Locational accuracy assessment of point of diversion (POD) and place of use (POU). Green points indicate matching counties and coordinates, blue points show locational mismatches, and greyslate points represent locations with unavailable county information, where our coordinate flagging procedure could not determine location match or mismatch. Points shown represent only records in the United States Water Withdrawals Database (USWWD) with POD or POU coordinates; many water use records lack coordinate data and are not depicted (no records have coordinate values in grey-shaded states). USWWD contains no data for hatched states. Note: Some PODs/POUs that appear in grey or hatched states belong to neighbouring states and, thus, are flagged.
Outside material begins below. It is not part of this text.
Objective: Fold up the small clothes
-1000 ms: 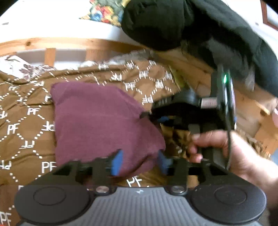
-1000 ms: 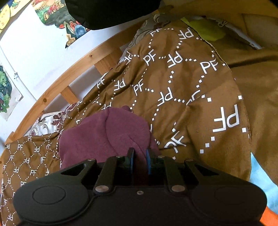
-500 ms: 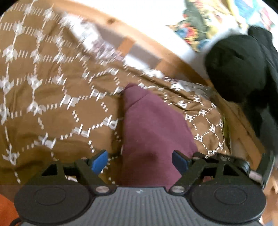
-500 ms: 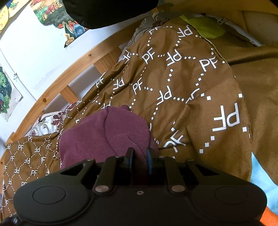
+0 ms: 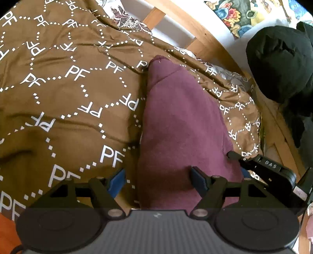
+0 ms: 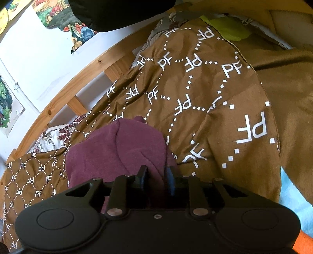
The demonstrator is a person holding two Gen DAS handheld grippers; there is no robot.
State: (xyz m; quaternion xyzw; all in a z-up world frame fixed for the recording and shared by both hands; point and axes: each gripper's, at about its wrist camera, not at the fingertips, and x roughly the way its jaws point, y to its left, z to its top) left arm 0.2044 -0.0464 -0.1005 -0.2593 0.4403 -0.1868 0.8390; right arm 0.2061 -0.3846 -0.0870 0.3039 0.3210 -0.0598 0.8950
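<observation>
A maroon garment (image 5: pixel 180 125) lies folded on the brown PF-patterned blanket (image 5: pixel 64 101). My left gripper (image 5: pixel 158 180) is open, its blue pads spread over the garment's near left edge. The right gripper (image 5: pixel 262 170) shows at the garment's right corner in the left wrist view. In the right wrist view my right gripper (image 6: pixel 156 175) is shut on the near edge of the maroon garment (image 6: pixel 117 150), with cloth pinched between the fingers.
A wooden bed rail (image 6: pixel 64 95) runs behind the blanket, with a white wall and colourful posters (image 5: pixel 234 17) beyond. Black clothing (image 5: pixel 279 62) hangs at the right. A yellow-green item (image 6: pixel 225 27) lies at the blanket's far edge. Light blue fabric (image 6: pixel 293 197) lies at right.
My left gripper has opened wide and swung left around the garment, now viewing it lengthwise. The right gripper has stayed shut on the garment's edge, barely moving.
</observation>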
The reasons for locational inconsistencies vary across states and stem from a combination of legal, administrative, and practical challenges. Some states have more restrictive data sharing laws and practices, limiting their ability to publish exact coordinates and potentially leading to the obfuscation of location data. The resources dedicated to collecting, verifying, and maintaining data can vary significantly between states, likely contributing to the observed differences in data quality and completeness. Furthermore, variations in data reporting requirements and collection methods across states may result in inconsistencies. Human error also plays a role, as data entry inaccuracies can occur either at the state level during record-keeping or by the initial reporter of the data.

Water use volume data included in USWWD are generally self-reported by the water user. A significant majority of states (34 out of 42) reported implementing procedures to ensure the accuracy of reported data for each user at the time of submission. These procedures typically involved comparing a reported volume to a user’s previous reported volumes. When significant discrepancies were observed, further actions, including contacting the reporting party for explanation or clarification, were taken by the states. Additionally, the quality of reported volumes in terms of measurement or estimation types varies across the dataset: 25.4% (1,914,231 out of 7,524,266) of records were measured, usually involving some form of metering device; 30.6% (2,300,256 records) were mixed (some estimated, some measured, with exact methods unclear for each record); 33.9% (2,553,043 records) were estimated; and 9.4% (709,800 records) had unknown measurement or estimation methods. Records with unknown measurement methods primarily represent cases where measurement type information was missing in the original data. Furthermore, 17 states provided measurement method information for individual records as an attribute in their datasets, while the remaining 25 states provided a single measurement classification, through direct correspondence, that applied to their entire dataset. From the latter states, only five mentioned all their records were metered, with the rest mentioning mixed methods. This variability in data collection and reporting methods warranted a comprehensive volume validation process to ensure the reliability and consistency of the USWWD dataset. Figure 7 indicates the distribution of different measurement types by water use categories.

Fig. 7
figure 7

Method of water use measurement or estimation by water use category. Bars show the percentage breakdown of water use records classified as Measured (direct measurement), Mixed (combination of measured/estimated), Estimated (calculated without direct measurement), or Unknown (measurement method undocumented/missing) across different water use sectors.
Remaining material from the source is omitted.